> REQUIRED ACTION
Stopping right after the line with "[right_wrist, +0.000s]", please reproduce the material below exactly from its first line.

[Start of section]

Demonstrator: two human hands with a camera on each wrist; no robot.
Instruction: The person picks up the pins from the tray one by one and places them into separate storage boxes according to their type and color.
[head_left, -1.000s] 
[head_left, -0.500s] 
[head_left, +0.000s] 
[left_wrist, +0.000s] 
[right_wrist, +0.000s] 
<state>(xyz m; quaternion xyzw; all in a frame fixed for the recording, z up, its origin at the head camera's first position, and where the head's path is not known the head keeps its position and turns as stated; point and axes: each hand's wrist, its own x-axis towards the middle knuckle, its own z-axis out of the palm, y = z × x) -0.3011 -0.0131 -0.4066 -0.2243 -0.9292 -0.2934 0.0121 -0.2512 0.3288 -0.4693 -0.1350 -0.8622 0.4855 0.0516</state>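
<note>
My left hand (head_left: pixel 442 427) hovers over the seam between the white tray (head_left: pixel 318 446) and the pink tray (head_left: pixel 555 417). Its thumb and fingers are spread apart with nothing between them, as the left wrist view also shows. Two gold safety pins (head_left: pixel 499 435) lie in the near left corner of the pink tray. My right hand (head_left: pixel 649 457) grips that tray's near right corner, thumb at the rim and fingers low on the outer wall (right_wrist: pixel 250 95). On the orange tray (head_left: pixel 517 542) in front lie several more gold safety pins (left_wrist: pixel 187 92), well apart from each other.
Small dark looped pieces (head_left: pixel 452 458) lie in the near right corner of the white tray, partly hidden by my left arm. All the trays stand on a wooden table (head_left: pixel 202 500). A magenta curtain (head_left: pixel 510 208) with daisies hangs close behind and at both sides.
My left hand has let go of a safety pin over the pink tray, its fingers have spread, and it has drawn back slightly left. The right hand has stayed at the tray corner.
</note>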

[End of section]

> ANSWER BELOW
Demonstrator: two human hands with a camera on each wrist; no robot.
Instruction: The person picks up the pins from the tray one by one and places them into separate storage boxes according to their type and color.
[head_left, -1.000s] 
[head_left, -0.500s] 
[head_left, +0.000s] 
[left_wrist, +0.000s] 
[right_wrist, +0.000s] 

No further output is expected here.